Data and their misbehavior
To be honest, I use the clickbaity word “data” in the title when I really mean “sample statistics”. The point of this post is first illustrated using a sample mean, but applies to any estimate computed from data.
If you ask a student in statistics to write a formula for “the mean” they may write the expression:
\[ \bar{X} := \frac{1}{N}\sum_{i = 1}^N X_i \]
There are at least two “problems” with this answer. The first problem is that the above expression is not the mean of a distribution, but it is a sample statistic from some sample data \(\{X_i\}\). It is not simply a constant number but a random variable in its own right. It has a distribution, a mean, a variance, quantiles, etc. If we had done a different “experiment” and had obtained different data the variable \(\bar{X}\) may likely have come out with a different value. If the data were generated by a particularly misbehaved random process, then the distribution of \(\bar{X}\) may have little to do with a measure of centrality and may tell us less little about the distribution of any future data element \(X_{N+1}\).

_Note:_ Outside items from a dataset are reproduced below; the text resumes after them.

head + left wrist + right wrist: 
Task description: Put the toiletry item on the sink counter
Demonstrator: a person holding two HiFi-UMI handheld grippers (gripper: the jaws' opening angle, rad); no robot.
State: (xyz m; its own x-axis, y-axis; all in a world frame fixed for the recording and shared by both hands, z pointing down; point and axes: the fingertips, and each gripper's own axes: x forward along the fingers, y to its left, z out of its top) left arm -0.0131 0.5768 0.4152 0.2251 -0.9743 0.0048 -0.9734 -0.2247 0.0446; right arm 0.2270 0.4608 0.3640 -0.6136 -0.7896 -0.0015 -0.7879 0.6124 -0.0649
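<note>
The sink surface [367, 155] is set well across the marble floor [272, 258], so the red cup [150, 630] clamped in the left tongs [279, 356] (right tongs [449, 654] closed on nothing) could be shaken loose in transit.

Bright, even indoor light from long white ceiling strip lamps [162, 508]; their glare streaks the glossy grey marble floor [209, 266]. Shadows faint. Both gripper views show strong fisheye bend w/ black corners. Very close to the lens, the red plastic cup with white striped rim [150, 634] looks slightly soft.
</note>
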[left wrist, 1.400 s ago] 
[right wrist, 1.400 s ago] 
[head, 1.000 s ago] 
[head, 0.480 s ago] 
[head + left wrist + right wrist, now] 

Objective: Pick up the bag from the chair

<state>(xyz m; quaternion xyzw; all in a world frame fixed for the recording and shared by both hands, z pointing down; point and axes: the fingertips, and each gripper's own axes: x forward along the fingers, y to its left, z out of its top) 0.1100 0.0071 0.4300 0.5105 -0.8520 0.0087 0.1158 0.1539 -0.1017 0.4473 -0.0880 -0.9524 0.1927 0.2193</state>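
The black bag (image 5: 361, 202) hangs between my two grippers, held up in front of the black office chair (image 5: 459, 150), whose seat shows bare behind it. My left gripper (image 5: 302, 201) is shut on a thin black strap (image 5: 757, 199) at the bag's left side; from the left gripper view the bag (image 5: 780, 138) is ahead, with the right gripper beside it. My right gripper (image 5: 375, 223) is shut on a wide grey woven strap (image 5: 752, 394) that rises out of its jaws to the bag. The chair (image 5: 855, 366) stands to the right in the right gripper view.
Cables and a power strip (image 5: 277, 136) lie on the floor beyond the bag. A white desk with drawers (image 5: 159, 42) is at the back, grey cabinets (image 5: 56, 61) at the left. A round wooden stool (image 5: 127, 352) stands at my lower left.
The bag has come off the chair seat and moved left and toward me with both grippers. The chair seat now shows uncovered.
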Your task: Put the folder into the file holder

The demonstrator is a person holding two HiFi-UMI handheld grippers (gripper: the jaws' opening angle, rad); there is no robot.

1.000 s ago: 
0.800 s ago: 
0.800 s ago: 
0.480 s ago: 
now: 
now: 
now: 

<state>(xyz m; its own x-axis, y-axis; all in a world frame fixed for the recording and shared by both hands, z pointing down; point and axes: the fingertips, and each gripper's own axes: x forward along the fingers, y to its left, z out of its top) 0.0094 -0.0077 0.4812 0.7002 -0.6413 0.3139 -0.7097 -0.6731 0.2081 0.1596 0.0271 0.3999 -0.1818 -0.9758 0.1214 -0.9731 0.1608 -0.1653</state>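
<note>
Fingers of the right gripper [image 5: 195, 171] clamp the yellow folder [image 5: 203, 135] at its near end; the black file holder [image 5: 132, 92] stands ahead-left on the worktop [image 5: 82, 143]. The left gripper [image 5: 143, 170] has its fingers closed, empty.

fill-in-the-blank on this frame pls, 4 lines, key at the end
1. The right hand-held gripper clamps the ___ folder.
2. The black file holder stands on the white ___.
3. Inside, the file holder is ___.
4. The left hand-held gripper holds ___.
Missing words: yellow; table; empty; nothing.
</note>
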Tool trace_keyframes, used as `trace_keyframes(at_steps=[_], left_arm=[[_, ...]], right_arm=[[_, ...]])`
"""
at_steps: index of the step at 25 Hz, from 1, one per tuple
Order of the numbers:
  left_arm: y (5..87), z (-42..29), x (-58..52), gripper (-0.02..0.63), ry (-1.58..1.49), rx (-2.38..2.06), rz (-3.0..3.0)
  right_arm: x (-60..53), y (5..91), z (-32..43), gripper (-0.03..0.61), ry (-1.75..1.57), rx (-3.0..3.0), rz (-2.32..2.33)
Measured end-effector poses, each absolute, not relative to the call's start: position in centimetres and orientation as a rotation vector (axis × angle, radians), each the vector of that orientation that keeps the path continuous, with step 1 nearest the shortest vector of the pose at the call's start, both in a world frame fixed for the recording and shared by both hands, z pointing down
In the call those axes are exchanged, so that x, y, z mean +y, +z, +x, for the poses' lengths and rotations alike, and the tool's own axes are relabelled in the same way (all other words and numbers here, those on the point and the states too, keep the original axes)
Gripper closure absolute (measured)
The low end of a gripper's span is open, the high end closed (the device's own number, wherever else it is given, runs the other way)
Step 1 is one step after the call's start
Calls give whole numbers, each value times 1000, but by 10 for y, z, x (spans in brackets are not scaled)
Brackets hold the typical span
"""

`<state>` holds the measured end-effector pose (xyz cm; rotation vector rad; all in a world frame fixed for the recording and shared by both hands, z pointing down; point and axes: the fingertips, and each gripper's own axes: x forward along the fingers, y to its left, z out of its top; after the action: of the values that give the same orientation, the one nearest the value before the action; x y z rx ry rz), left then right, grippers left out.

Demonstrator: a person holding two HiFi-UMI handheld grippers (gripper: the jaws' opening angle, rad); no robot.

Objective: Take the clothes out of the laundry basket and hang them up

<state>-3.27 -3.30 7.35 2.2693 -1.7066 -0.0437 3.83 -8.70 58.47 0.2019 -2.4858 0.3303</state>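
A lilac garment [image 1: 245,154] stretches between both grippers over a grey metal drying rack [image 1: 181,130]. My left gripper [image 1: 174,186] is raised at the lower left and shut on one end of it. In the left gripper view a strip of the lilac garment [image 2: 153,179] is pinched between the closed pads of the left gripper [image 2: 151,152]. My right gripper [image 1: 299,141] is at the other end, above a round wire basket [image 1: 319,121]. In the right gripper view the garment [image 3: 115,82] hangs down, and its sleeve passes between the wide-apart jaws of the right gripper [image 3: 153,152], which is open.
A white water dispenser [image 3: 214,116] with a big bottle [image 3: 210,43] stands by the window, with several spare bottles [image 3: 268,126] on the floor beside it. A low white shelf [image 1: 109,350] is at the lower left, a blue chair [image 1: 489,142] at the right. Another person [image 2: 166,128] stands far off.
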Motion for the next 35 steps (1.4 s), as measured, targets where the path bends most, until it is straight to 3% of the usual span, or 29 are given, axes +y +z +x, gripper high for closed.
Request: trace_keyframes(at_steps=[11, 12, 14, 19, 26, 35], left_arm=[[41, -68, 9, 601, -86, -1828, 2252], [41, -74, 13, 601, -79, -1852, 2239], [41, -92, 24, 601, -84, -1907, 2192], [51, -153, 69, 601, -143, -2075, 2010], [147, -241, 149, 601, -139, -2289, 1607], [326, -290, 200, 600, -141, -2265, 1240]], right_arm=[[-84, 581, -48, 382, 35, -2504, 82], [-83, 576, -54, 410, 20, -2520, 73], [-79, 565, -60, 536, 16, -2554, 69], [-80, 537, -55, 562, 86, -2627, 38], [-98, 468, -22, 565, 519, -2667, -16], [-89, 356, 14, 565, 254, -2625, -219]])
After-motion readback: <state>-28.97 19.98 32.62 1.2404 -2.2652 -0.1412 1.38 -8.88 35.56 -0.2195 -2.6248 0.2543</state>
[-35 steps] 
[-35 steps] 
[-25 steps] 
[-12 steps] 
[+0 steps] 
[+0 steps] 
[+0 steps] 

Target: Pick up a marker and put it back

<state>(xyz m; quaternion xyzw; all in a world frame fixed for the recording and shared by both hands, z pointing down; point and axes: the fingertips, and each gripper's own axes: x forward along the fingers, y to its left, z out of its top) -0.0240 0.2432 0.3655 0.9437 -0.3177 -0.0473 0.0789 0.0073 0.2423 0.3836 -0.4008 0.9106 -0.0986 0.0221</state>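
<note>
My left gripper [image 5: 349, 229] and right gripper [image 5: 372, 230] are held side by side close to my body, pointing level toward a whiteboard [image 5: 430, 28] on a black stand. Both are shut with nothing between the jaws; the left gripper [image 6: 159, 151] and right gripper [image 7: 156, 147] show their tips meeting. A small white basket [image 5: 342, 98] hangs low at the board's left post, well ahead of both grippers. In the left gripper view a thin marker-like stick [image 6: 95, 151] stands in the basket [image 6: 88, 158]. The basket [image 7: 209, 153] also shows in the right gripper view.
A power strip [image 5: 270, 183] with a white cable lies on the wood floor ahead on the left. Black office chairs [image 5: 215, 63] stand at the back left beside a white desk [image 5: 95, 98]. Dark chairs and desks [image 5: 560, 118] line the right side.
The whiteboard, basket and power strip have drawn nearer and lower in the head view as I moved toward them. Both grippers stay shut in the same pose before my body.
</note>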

- Lesson: Quantities estimated from data are usually random variables, and it’s necessary to understand their distributional properties before inferring anything from the observed value.
The second problem however comes from the fact that in some cases the distribution of \(\bar{X}\) makes it indeed a very good approximation (in a precise sense) to a mean. If the data \(X_i\) are generated IID, with “small” variance, then the central limit theorem tells us that \(\bar{X}\) has a distribution that is approximately normal with mean \(\mu = E[X_i]\), and variance \(\sigma^2 = \frac{Var[X_i]}{N}\). If the data is truly IID and generated from a distribution that is thin tailed then this limit is indeed a good approximation, even for modest data sizes. If this is the case and if we assume the limiting distribution is correct then the fact that normal distributions themselves have very thin tails means that we can construct short yet extremely strong confidence intervals for \(\mu\) centered on \(\bar{X}\). So in this case, thin tails make it easy (far too easy) for a student to forget the difference between the sample statistic \(\bar{X}\) and the distributional parameter \(\mu\).
Unfortunately, in many interesting situations, data is not generated IID with small variance. In the previous sentence I personally would replace the word “many” by “most”. Nassim Taleb, the author of Fooled by Randomness and the Black Swan, many very well replace it by “all”. In any case, dividing data into “IID” and “non-IID”, or “definitely thin tailed” and “possibly heavy tailed” is like dividing animals into “elephants” and “non-elephants”.
- Lesson: It’s true that IID data with finite variance will have a sample mean that converges in distribution to a normal. But the rate of convergence may be very slow for data with large (or numerically infinite) variance, or for data that is not exactly IID. Do not assume asymptotic normality unless 1) you are absolutely sure, or 2) you are absolutely sure that the mistake you would make from such an assumption would not be fatal.
Economics and finance abound with examples. Market data is almost never IID in any observable sense almost as a corollary to market participants seeking out arbitrage opportunities, causing previously stable relationships to degrade (a variation of the Lucas Critique). Insurance and Operational Risk are replete with examples of data that may well be generated IID (there would be no real way to know) but whose distributions have numerically infinite variance.
In such interesting cases it could be a grave mistake to confuse sample statistics as an approximation for a particular parametric constant. For example, a Cauchy distribution is so heavy tailed that it has no finite mean. So the sample mean is not an approximation to any measure of central tendency of data generated by a Cauchy distribution, and would itself show enormous variation. In one experiment the sample mean may be 100. In the next experiment its value may very well be 100,000.
- Lesson: There are no true tests for stationarity, path-independence, and IID-ness unless you make strong assumptions about the distributional properties of the data. In finance and economics, such assumptions are almost never justifiable. On the contrary, it’s very simple to give an argument for the non-stationarity, path-dependence, non-ARIMA structure of financial time series. Thus in finance and economics, in these cases, one is missing the one thing that makes data useful: limit theorems. No, the neural net you’re training will not solve the markets.
Understanding the distributional properties of sample statistics is probably the most important part of the applied field of statistics. Mistaking sample statistics for constants throws away all of their distributional properties, such as their tendency to vary or to change with time, and assuming their distribution to follow from the central limit theorem may very well be incorrect.